Priorisierung und Rationierung am Krankenbett: Eine Diskussion empirischer Studien

  • Strech, Daniel
Onkologie 34:p 16-19, March 2011. | DOI: 10.1159/000323066

Zusammenfassung

Hintergrund:

Neben Prognosen zum Ausmaß der gegenwärtigen und zukünftigen Mittelbegrenzung im Gesundheitswesen spielen empirische Daten zum Status quo ärztlicher Rationierung eine bedeutende Rolle bei der Suche nach angemessenen Handlungsalternativen im Umgang mit begrenzten finanziellen Ressourcen.

Material und Methoden:

Dieser Artikel präsentiert und diskutiert ausgewählte Ergebnisse der internationalen und deutschen Interviewforschung zur ärztlichen Rationierung.

Ergebnisse:

In vielen europäischen Ländern konnten Umfragestudien unter Ärzten nachweisen, dass Rationierungsentscheidungen durch individuelle Ärzte im ambulanten wie stationären Bereich bereits heute stattfinden.

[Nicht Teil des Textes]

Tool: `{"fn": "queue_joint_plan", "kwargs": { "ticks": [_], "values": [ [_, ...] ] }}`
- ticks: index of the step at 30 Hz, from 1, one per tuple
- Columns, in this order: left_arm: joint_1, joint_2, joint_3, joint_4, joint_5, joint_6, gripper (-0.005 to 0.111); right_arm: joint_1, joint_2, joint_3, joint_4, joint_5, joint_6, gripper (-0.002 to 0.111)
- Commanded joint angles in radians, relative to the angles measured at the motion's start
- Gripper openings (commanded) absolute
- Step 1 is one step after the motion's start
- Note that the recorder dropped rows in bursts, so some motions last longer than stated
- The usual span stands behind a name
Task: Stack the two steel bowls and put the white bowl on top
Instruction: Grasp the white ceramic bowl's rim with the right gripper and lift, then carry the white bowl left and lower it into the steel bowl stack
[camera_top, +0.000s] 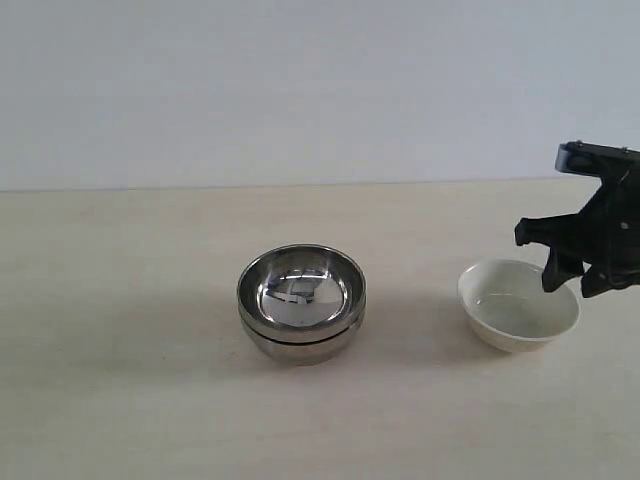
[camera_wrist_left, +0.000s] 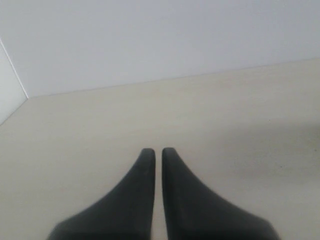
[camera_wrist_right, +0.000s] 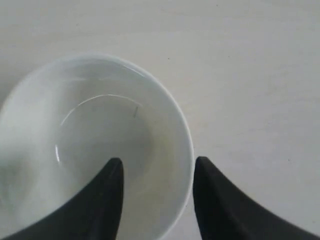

Bei der Rationierung handelt es sich auch in deutschen Krankenhäusern um ein weit verbreitetes, wenngleich verdecktes und für den individuellen Arzt (noch) nicht sehr häufiges Phänomen. Die Anwendung unterschiedlicher Rationierungskriterien bewirkt, dass das gegenwärtige Vorgehen bei ärztlicher Rationierung zu einer Unzufriedenheit auf Seiten der Ärzte und zu einer potenziellen Benachteiligung bestimmter Patientengruppen führt.

Schlussfolgerungen:

Gegenmaßnahmen im Sinne einer möglichst expliziten, d.h. transparenten und systematischen Rationierung wären vor diesem Hintergrund klar vorzuziehen. Trotzdem bedarf es auch hier der weiteren Konkretisierung von Methoden einer expliziten Rationierung und einer kritischen Evaluation ihrer Anwendung in der Praxis. Zudem wird deutlich, dass es letztlich vor allem von der Qualität der zugrunde liegenden Evidenz abhängt, ob durch explizitere Rationierungsansätze die tatsächlichen Entscheidungen rationaler und gerechter werden oder nicht.

Priority Setting and Bedside Rationing: A Discussion of Empirical Findings

Background:

In addition to empirical forecasts on the extent of the current and future limitations on health care resources, empirical data on the status quo of bedside rationing play a significant role in developing suitable alternatives in dealing with limited financial resources.

Materials and Methods:

This article presents and discusses selected results of the international and German survey research on bedside rationing.

Results:

Survey studies among physicians could prove world-wide that rationing decisions are made already today by individual physicians in the in- and out-patient services. In German hospitals, rationing is also a widespread though non-transparent and not (yet) very common phenomenon for an individual physician. Varying criteria for bedside rationing contribute to the fact that the current approach to bedside rationing leads to dissatisfaction on the part of physicians and to a potential disadvantage of certain patient groups.

Conclusions:

Explicit, i.e. transparent and systematic, ways of rationing could remedy these deficiencies and are therefore clearly preferable in this context. However, further specification of the methods of explicit rationing and a critical evaluation of their application in practice are needed. Moreover, it is mainly the quality of the underlying evidence that determines whether or not the actual decisions become more reasonable and fair by means of more explicit rationing approaches.